Что правда, то правда. Он до сих пор не мог привыкнуть, слыша в толпе русскую речь. Там иногда он тоже слышал ее. Но в основном это были эмигрировавшие из СССР и России евреи, с которыми он не находил общего языка. Они ругали его родину, а он всегда защищал ее с пеной у рта. Больше всего его возмущало, что между собой они только и говорили о том, как им хорошо жилось в Союзе. Один хвалился тем, что был директором ресторана, другой – техцентра, третий заведовал продуктовой базой, и все-то у них было там вдоволь. А по телевизору и в газетах плакались, как их там безжалостно притесняли. Одним словом, сволочи.
– Андрей, скажи честно, ты бы смог там остаться навсегда? – часто спрашивала его Лена.
Это вопрос ему там задавали практически все, особенно в Штатах, вернее не задавали, а утверждали: «Ты, конечно, туда больше не вернешься». Его ответ повергал их в шок:
– Здесь я даже в могиле не смог бы лежать.
– Тебе здесь не нравится? – чуть не кричали они.
– Конечно, – отвечал он, делая специально паузу, – нет.
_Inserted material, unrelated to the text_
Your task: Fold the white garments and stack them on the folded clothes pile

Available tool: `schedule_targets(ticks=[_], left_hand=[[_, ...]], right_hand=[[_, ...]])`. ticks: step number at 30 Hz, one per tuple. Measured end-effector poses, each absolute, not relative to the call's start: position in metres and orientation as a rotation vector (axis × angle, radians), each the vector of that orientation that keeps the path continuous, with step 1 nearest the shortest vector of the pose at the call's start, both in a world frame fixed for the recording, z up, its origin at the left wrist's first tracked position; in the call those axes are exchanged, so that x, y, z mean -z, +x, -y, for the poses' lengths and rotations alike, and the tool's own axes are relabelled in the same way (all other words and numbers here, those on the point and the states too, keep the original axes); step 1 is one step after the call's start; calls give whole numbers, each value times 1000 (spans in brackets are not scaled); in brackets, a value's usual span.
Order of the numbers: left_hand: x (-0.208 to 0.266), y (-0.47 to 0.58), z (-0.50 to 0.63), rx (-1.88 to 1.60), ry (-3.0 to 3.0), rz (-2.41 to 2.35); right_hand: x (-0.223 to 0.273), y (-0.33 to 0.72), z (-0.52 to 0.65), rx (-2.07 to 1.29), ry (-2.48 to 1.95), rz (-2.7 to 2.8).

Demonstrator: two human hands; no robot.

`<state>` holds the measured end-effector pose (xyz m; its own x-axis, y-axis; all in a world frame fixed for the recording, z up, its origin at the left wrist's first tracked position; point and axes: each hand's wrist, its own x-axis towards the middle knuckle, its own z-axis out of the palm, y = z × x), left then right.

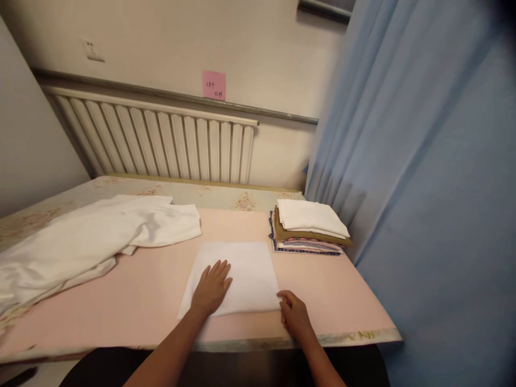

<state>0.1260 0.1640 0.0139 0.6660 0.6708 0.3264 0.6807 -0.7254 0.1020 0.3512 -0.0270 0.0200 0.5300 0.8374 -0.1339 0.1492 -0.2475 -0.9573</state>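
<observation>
Left hand (212,289) lies palm down, fingers extended — right hand (296,316) (fingers curled) nearer the body.

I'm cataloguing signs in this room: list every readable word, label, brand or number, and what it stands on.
Pink note on the wall, upper line: seemingly "2", an unclear character, "4".
Same note, lower line: too small to read.
Gold marks on the table's front edge: too blurred to tell whether they are letters.
No other text shows.

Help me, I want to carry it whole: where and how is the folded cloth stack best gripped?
Probably two-handed under the bottom layer, coming from the front: the folded cloth stack has separate, unevenly aligned layers, and its front faces exposed pink sheet.
</observation>
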Motion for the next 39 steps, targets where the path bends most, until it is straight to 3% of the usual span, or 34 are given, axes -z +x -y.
schedule_targets(ticks=[39], left_hand=[[-8,125,-166,631,-2802,1122]], right_hand=[[-18,350,28,-808,-1703,838]])
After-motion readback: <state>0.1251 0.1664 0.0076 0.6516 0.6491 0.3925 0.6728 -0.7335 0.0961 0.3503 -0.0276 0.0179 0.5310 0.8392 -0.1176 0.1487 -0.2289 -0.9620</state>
Он нисколько не кривил душой и был искренним. К государству, объявившему его страну империей зла и где даже слово «русский» («руски», а не «рашен») считалось матерным, он органически не мог относиться хорошо, и Россия там казалась ему еще прекраснее.
А его, в свою очередь, интересовало мнение Лены о сегодняшней жизни в России. Она, проработавшая всю жизнь на заводе и только что ушедшая на пенсию, как никто другой знала это. Она сказала фразу, показавшуюся ему верной: «Раньше мы почти все были небогатые, а сейчас почти все стали бедными».
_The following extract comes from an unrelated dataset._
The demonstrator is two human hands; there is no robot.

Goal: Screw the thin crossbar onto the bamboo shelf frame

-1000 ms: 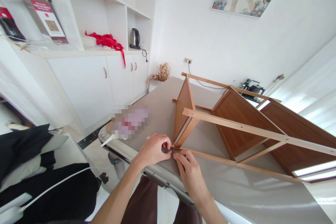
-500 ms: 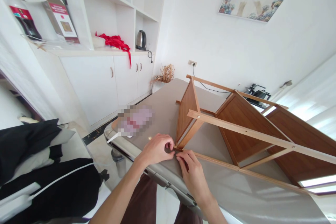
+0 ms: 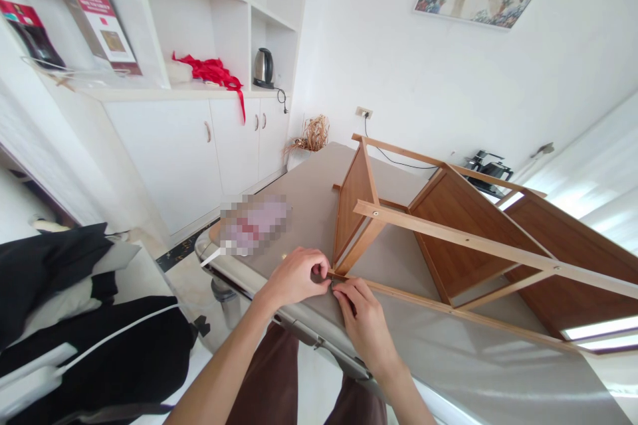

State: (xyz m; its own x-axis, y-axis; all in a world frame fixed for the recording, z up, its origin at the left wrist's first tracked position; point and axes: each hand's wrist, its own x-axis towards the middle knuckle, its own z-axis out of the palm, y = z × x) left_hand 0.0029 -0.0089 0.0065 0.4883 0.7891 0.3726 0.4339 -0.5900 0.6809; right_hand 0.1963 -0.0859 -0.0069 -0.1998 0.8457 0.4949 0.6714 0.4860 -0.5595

2. В маленьких городах есть хорошая особенность. Там легко найти нужных людей по телефонным справочникам. У Лены они были все, которые выпускались в городе. Он начал со старого и сразу нашел Вилькин телефон, но с шестьдесят восьмого года в справочниках его уже не было. Зато были телефоны девятерых Плотниковых. Хозяина по имени Василий среди них не оказалось, но был Николай, его брат. Была суббота, и Колька оказался дома. Он был явно пьян, но Ларшина вспомнил как вратаря городской команды и назвал свой адрес. Через полчаса Ларшин входил в его квартиру с бутылкой в пакете.
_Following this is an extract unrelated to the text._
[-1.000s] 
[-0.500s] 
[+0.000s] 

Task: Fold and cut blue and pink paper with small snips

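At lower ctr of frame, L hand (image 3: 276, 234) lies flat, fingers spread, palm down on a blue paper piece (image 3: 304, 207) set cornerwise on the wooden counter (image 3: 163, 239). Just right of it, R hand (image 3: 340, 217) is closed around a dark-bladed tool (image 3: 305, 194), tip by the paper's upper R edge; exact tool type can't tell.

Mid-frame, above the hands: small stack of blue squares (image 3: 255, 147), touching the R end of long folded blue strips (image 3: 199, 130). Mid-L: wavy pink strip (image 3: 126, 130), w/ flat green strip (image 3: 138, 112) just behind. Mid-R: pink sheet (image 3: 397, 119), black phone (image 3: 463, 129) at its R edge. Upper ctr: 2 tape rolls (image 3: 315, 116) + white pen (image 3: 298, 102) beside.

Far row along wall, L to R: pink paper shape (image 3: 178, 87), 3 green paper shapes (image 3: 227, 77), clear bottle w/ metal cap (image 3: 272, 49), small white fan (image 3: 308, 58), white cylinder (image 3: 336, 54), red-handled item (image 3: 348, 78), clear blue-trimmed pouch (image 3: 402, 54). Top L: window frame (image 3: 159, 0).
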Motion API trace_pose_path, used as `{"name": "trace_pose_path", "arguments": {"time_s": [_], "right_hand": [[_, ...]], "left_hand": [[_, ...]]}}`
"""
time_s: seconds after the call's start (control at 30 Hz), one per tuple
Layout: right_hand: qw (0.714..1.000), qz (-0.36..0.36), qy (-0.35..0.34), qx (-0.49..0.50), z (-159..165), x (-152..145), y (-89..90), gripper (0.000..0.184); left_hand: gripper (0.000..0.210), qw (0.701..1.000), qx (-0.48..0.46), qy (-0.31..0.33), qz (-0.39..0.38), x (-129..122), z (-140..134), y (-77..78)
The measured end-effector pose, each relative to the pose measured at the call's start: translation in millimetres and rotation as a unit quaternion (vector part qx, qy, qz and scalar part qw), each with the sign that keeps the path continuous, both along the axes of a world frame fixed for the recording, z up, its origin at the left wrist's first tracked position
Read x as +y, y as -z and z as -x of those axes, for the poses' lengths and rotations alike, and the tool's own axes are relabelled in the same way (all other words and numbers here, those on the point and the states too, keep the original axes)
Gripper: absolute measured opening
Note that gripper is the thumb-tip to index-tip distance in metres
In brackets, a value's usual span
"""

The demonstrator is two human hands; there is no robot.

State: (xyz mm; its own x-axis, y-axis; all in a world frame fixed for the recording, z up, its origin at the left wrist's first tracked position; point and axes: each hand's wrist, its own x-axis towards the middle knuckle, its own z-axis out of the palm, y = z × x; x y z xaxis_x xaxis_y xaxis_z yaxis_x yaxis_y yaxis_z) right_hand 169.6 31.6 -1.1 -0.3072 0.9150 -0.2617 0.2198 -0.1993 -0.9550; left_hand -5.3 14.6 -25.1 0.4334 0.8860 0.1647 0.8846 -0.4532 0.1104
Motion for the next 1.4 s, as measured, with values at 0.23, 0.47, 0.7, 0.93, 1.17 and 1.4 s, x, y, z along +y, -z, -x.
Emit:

Колька, постаревший и уменьшившийся в росте, но сохранивший черты конопатого лица, рассказал, что Васька спился окончательно и замерз зимой в шестьдесят девятом. А о Вильке рассказала Колькина жена Вера, тоже присевшая за стол. От нее Ларшин узнал, что Вилька действительно ходила одно время с животом, когда именно, Вера не помнила, лишь сказала, что еще в молодости, но был выкидыш. Вера поинтересовалась тогда у Вильки, не от Васьки ли живот, на что та ответила, что она не дура, чтобы заиметь ребенка от пьянчуги. Васька к ней несколько раз подваливал, но она не хотела его видеть. Через год или два после выкидыша она вышла замуж за офицера и уехала с ним куда-то на Восток. А вскоре из города уехал и отец с семьей.
– Гришка Керосин еще живой? – поинтересовался Ларшин.
Его зарезало электричкой. Как раз во время его похорон у Вильки и случился выкидыш. Многие тогда подумали, что она была беременна от него. Но бабы, которые с ним жили, сказали, что в этом деле он был пустой, хоть и редкий как мужик.
Ночью у сестры Ларшин не сомкнул глаз, опять окунувшись в воспоминания, на этот раз связанные с Броней. Их он помнил чуть ли не поминутно.
Декабрь 1964года.
1. Вильке Андрей был благодарен за то, что она затмила хотя бы на время Риту. До встречи с ней ни одна девушка не могла равняться с Ритой, а на Вильке он даже чуть не женился. Расставшись с ней, он с радостью почувствовал себя почти свободным, хотя и вдвойне несчастным, чем тут же воспользовался Борис, втянув его в очередную любовную историю. Недели через две после Вильки он пригласил Андрея на соревнования по самбо со своим участием.
Как и следовало ожидать, он был не один.
– Хамишь, Ларик, – упрекнул он, – женщины совсем окоченели.
– Придется тебе в таком разе раскошеливаться на мотор… Да, извини, это, – он потрепал по щеке маленькую кареглазую толстушку, – моя Галка, а это твоя Броня.